90年ころまでのサムソンの躍進は日本をロールモデルとしたもので、成功事例のいくつかは日本人のアドバイスによるものであることが、本を読むとよく分かってくる。現に、初代、二代目会長ともに早稲田大学で学んでいる。
国内の全電機メーカの利益を足しても及ばない業績を残す今のサムソンは確かに脅威に違いない。
これまでのサムソンは、ロールモデルがあって、すべての施策がかみ合った結果のうえに存在している。その過程は本書によって学ぶことができた。
しかし、その成功体験と、それを生み出した施策や企業文化は、低空飛行を続ける日本企業と明確に一線を画する本質的なものなのかどうか、それを確信できるような企業の本質までは本書では見えてこない。

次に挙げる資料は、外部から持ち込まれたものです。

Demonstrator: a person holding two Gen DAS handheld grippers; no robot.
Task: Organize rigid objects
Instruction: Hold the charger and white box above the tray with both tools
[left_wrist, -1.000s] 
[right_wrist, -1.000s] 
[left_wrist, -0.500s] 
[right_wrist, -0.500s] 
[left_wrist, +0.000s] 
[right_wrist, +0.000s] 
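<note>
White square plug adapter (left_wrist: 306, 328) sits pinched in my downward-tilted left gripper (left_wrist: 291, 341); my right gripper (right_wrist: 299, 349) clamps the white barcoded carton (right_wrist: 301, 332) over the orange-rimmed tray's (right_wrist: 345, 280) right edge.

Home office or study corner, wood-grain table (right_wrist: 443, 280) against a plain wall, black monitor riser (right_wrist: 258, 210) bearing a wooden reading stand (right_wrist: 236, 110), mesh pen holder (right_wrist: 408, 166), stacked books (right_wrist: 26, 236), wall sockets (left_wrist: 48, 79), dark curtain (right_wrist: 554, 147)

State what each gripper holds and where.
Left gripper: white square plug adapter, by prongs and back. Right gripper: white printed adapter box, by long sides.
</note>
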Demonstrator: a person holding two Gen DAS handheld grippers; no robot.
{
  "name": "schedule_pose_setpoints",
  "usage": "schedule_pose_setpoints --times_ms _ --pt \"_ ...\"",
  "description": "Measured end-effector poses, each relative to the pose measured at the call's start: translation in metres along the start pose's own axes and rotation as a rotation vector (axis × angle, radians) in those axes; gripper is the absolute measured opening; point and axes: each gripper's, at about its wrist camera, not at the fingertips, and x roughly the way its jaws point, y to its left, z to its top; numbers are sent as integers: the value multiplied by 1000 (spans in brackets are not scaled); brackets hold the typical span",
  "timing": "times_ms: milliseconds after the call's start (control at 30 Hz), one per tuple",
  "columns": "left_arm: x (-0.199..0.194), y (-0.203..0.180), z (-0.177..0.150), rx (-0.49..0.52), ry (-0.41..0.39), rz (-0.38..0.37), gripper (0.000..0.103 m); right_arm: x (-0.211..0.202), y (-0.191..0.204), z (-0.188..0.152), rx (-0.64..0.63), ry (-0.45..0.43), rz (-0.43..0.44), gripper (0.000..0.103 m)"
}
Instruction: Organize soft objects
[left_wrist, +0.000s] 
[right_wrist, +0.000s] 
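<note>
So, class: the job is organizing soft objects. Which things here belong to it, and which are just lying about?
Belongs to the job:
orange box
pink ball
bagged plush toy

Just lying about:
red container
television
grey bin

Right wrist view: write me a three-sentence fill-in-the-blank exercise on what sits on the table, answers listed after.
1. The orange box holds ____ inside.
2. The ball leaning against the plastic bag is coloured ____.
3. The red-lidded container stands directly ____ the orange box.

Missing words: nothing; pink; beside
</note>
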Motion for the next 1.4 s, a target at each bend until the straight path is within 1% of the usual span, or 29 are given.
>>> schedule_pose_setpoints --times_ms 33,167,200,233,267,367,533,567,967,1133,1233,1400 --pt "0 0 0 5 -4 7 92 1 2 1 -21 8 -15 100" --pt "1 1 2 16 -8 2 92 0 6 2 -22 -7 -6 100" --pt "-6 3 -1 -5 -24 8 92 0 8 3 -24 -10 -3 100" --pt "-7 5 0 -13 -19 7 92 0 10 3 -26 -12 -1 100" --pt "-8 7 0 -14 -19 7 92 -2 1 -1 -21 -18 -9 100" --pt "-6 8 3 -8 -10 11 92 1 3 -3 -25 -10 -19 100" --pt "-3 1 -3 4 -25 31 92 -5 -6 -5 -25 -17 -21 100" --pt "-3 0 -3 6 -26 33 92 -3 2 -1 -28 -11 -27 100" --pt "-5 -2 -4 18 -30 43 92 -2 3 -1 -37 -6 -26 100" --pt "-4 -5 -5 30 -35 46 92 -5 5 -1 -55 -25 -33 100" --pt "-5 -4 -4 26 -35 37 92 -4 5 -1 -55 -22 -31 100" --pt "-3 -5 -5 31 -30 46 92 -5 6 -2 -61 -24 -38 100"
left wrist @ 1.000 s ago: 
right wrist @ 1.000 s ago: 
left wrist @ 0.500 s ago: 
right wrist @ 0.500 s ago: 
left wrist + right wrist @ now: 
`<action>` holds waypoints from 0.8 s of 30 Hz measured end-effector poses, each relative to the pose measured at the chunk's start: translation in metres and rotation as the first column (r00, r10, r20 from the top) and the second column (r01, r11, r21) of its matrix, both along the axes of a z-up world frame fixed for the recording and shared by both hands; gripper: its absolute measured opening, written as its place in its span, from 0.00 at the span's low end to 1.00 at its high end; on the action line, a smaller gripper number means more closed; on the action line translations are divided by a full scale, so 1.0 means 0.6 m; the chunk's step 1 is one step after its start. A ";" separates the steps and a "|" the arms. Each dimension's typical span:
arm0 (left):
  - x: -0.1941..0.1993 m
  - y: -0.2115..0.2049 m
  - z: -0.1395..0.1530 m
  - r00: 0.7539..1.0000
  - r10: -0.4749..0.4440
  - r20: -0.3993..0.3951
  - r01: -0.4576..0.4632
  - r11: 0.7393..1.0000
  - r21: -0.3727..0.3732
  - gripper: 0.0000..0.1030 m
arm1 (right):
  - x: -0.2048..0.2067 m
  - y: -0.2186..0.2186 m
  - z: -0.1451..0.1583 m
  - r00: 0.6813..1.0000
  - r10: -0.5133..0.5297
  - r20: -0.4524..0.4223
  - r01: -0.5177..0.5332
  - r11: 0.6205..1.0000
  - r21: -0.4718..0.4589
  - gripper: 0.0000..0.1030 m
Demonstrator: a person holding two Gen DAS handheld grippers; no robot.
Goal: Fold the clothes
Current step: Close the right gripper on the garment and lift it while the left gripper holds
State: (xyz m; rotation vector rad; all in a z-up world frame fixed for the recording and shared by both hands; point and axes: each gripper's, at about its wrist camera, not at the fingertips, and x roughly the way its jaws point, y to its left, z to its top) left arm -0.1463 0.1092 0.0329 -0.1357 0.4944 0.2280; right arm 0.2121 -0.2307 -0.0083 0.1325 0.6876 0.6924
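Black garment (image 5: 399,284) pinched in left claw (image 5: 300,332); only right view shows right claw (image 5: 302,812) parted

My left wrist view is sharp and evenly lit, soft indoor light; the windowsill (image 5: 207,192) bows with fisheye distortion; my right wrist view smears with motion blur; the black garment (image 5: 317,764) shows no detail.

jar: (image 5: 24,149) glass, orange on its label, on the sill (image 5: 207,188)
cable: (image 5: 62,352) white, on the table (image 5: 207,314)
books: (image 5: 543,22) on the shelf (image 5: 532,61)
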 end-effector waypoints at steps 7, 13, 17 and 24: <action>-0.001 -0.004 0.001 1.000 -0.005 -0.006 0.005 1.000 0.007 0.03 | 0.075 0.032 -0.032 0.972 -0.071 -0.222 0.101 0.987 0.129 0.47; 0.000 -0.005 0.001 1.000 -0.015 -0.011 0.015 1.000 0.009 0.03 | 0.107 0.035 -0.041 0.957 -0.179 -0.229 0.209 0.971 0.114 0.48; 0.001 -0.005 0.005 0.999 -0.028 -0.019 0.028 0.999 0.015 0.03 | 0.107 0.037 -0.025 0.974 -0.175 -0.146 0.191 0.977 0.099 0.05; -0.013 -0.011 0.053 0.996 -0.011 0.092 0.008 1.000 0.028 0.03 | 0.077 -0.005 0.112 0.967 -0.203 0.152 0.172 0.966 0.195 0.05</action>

激動する2008年以降の世界情勢の中にあっても常に時代にフィットしながら右肩上がりの成長が維持できるのか、これからも彼らの行動をウォッチするなかで、これまでの成功体験のなかに普遍的真理があったのかどうかを評価したい。
本書では、これまでのサムソンの成功を支えたものとして、李健熙氏の強力なリーダシップ、デザイン施策、人材施策、IMF危機を乗り越えたあとの韓国を包み込むムードなどが触れられている。とくに基礎研究には積極投資はせず、リバースエンジニアリングに頼っている、という件は印象的だった。